В Вологде нас погрузили в воронок, такой же, как в Ленинграде, и, не нарушая ритуала перевозок, доставили в знаменитую Вологодскую тюрьму, находящуюся в монастыре, построенном еще при Иване Грозном.
В подвале пересылки, в большой камере, нас оказалось человек шестьдесят. Никаких нар не было, лежали вповалку на полу, в камере было жарко, душно, все разделись до нижнего белья.
Кормили баландой – перловая крупа с рыбьими костями. Два раза в день открывалась дверь с тяжелым засовом, и в камеру входили солдаты в шинелях, оглушительно свистели в милицейский свисток и, не заставляя нас вставать с пола, считали, как животных, по головам. Я пролежал на полу около параши одиннадцать дней и ночей.
Мы, осужденные по 58-й статье, называли себя политическими, содержались отдельно от воров, которых тоже было очень много, и это было большое счастье. Я тогда еще был фраером, ничего не знал о воровском мире и оценил заботу о нас со стороны начальства пересылки позже, уже в лагере. Еще в Вологодской пересылке я начал с интересом присматриваться к заключенным, «зыкам», как они себя называли. Большая часть из них не сидела уже давно и попала на этап по разным причинам, другая, меньшая часть, была с колес, зелеными фраерами, как нас называли старые зыки, и была доставлена сразу после окончания следствия. Вот тогда-то меня и поразили рассказы бывалых лагерников о размерах и масштабах нашей второй, внутренней страны, населенной заключенными и каторжанами. Называли огромные по численности лагеря на Колыме, в Караганде, Воркуте, Печоре, Свердловске, Новосибирске и даже на Сахалине, называли Потьму, Тайшет, Кольский полуостров, Архангельск и много-много других городов и областей, и в каждой области было по нескольку миллионов заключенных... Это стало для меня откровением, я еще до ареста частенько задумывался, где все они, которых арестовывали, начиная с 1930 года, – исчезли бесследно? Убили всех? Этого невозможно было себе представить... И только теперь, лежа в подштанниках на голом деревянном полу, я слушаю рассказы о гигантских пересылках, о централах, где одновременно содержалось по нескольку сот тысяч заключенных, об огромных краях, где работают только зыки или отбывшие «срока», но не имеющие права выезда.
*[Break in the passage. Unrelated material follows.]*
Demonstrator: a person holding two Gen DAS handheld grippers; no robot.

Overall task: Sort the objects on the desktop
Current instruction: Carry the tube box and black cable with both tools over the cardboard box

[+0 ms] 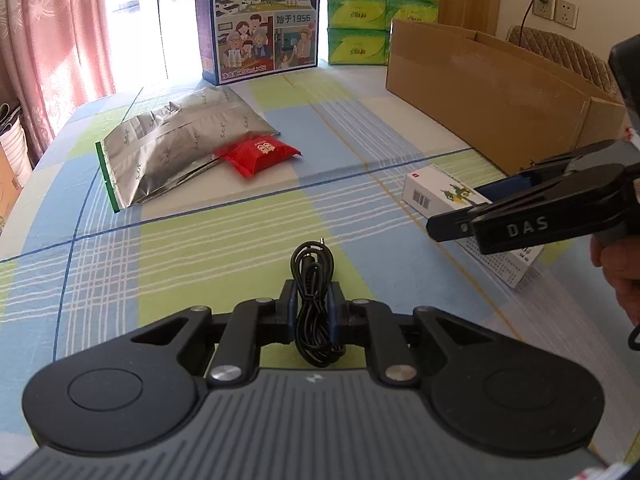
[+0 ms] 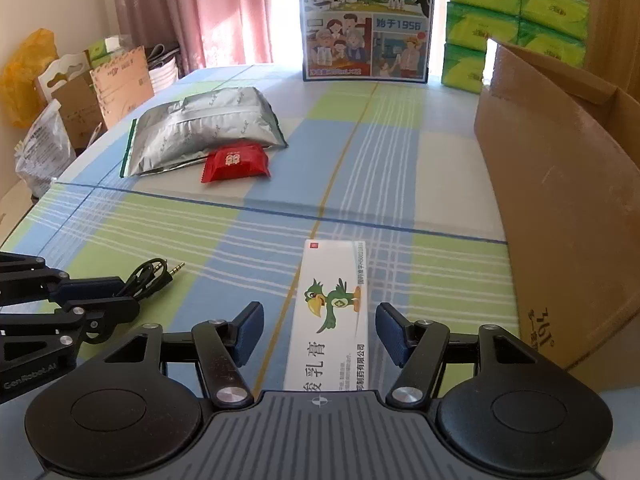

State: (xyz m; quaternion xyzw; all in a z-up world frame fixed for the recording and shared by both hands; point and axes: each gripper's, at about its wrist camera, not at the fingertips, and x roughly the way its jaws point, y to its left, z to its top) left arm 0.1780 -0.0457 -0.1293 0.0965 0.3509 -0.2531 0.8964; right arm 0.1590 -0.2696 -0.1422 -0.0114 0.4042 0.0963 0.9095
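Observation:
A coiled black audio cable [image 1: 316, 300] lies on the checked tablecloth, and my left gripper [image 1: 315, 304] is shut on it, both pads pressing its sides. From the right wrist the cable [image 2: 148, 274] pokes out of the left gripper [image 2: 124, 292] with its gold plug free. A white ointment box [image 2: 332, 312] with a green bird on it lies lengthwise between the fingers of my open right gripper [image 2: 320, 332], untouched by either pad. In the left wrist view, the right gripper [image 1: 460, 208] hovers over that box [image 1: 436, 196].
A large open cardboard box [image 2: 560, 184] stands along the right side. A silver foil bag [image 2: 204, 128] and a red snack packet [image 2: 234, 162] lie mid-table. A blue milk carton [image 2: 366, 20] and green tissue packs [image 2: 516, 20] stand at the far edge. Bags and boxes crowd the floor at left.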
Моими соседями по камере оказались очень разные люди, многие из Прибалтики – эстонцы, латыши, литовцы. Они держались особняком, кучками, с нами, русскими, старались не общаться, смотрели исподлобья, зло, говорили только на своем языке, и мы чувствовали застарелую ненависть к России и к русским. Но все же в камере было нечто, что всех объединяло, стирало национальные и социальные различия, – это всеобщая страшная ненависть к Сталину – «вождю всех народов, корифею всех наук и лучшему другу физкультурников», как с издевкой именовали его зыки-интеллигенты. Называли его «усы» и «чистим-бли´стим», имея в виду его происхождение – он был сыном сапожника, но чаще всего его именовали «Иоськой». Ненависть была единодушной и пламенной, и все с удовольствием слушали рассказы, где Сталин изображался либо кретином, либо тупым и бездарным военным, либо жестоким бандитом. И я разделял эту ненависть, мне она была понятна. Эту усатую низколобую морду на портретах я всегда разглядывал с отвращением. Еще в 1933 году я собственными глазами видел, как на деле осуществлялась коллективизация в деревне – личное изобретение гениального идиота, которое потом, правда, назвали «некоторыми перегибами на мес тах».